Prompt:
Starting with the line containing "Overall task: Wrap" and going on through the line containing "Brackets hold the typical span", return the lines of the data below exactly, and only those.

Entries supplied:

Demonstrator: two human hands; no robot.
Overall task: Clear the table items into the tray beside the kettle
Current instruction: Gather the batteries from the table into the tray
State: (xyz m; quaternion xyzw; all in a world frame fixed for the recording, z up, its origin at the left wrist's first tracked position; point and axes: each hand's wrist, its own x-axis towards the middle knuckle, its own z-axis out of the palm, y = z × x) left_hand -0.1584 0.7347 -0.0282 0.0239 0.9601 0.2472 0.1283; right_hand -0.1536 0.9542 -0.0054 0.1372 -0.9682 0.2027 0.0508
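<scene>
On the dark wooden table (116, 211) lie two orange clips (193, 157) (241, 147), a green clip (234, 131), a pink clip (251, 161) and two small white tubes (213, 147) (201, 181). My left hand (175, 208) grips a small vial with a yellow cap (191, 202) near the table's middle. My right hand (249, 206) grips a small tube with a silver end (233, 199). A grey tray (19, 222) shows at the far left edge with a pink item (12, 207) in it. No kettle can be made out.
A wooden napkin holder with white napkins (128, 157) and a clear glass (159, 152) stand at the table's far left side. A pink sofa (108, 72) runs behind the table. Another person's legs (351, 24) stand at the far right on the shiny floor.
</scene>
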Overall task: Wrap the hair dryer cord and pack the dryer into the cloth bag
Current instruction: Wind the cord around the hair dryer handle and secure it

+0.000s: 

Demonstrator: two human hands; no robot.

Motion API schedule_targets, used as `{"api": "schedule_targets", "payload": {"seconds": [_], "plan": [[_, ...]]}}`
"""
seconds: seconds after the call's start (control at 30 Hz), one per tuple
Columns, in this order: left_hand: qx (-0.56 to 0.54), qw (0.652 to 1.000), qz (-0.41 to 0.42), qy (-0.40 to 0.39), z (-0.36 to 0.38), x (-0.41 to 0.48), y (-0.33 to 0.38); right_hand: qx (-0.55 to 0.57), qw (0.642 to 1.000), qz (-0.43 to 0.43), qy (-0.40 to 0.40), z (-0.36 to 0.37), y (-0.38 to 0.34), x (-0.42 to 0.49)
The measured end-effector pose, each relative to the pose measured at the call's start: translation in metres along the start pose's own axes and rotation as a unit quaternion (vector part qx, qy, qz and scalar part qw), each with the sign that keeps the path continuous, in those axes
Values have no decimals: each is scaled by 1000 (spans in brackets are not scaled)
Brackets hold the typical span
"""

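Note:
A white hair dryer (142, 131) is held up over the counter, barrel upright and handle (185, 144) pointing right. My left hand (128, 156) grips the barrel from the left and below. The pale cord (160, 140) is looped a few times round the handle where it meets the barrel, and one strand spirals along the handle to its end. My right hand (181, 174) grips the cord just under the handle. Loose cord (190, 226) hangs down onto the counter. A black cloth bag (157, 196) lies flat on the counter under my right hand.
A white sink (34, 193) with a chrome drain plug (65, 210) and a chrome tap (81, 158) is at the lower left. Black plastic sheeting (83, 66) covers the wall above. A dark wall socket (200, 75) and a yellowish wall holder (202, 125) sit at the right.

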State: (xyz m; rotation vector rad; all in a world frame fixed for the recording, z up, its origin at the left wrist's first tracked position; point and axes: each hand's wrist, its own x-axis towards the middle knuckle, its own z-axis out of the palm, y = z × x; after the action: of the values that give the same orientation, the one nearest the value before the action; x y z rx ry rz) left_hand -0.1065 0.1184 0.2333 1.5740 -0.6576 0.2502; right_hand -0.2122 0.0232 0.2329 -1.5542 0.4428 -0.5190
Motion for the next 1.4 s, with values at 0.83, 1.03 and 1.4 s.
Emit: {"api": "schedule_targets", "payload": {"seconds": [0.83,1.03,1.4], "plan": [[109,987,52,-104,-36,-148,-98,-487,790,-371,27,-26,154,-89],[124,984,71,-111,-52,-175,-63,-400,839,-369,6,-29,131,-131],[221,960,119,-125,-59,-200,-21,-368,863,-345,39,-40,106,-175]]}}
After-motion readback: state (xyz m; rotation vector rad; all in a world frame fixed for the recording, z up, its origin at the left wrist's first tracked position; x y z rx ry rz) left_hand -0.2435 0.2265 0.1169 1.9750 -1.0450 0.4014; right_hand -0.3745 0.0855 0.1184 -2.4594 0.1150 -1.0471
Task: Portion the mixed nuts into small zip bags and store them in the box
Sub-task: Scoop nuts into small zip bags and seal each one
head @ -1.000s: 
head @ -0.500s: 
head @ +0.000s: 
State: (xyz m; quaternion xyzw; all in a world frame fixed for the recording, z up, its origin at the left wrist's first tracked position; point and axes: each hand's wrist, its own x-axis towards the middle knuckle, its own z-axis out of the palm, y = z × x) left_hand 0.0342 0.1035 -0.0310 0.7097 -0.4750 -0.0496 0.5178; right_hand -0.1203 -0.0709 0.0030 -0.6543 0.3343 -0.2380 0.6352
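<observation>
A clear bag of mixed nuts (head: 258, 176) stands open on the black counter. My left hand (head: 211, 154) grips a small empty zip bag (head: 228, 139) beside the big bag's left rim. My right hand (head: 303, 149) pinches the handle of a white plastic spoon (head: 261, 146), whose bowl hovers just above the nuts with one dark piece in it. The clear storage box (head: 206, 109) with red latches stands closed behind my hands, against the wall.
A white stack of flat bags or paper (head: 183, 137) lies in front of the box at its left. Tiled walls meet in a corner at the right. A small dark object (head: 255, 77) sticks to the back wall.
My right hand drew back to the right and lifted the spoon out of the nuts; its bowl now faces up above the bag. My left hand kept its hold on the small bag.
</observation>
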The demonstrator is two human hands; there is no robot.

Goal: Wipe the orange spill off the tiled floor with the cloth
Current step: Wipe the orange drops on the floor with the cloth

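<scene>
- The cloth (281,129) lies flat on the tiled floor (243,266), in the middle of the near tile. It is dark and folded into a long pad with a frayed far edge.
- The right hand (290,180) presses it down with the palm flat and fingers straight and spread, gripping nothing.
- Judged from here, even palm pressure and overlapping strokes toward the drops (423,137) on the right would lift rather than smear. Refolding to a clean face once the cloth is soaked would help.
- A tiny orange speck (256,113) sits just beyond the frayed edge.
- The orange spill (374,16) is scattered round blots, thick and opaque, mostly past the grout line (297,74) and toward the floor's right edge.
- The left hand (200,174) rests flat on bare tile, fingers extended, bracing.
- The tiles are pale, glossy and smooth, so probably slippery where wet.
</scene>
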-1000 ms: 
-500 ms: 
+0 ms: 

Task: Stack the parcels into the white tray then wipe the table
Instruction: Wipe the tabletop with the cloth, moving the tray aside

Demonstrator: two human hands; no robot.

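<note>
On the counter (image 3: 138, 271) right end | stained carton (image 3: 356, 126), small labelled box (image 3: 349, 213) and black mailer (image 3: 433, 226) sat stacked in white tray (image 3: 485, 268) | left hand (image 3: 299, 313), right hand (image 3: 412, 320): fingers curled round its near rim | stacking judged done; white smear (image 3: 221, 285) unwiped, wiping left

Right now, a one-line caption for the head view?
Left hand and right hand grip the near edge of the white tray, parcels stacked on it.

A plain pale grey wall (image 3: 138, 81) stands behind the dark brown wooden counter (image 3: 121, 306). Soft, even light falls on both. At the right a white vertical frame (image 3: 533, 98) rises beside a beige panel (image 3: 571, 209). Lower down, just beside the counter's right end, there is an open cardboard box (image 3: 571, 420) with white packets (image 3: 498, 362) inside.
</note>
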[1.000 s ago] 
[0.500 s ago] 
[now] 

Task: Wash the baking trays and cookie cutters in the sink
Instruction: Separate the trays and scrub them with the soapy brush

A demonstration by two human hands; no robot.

Response box:
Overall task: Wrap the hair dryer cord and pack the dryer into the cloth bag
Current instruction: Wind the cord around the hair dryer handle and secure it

+0.000s: 

Demonstrator: two human hands; no robot.

Motion API schedule_targets, used as `{"api": "schedule_targets", "payload": {"seconds": [_], "plan": [[_, ...]]}}`
"""
seconds: seconds after the call's start (control at 30 Hz), one per tuple
Columns, in this order: left_hand: qx (-0.56 to 0.54), qw (0.652 to 1.000), qz (-0.41 to 0.42), qy (-0.40 to 0.39), z (-0.36 to 0.38), x (-0.41 to 0.48), y (-0.33 to 0.38); right_hand: qx (-0.55 to 0.57), qw (0.642 to 1.000), qz (-0.43 to 0.43), qy (-0.40 to 0.40), z (-0.36 to 0.37), y (-0.38 to 0.34), x (-0.42 to 0.49)
The measured end-effector pose, each relative to the pose measured at the call's start: translation in metres along the start pose's own axes and rotation as a unit quaternion (vector part qx, qy, qz and scalar part qw), each with the sign that keeps the path continuous, in those axes
Values have no decimals: each is scaled by 1000 (spans in brackets are not scaled)
Brackets hold the typical span

With this, the exercise is complete.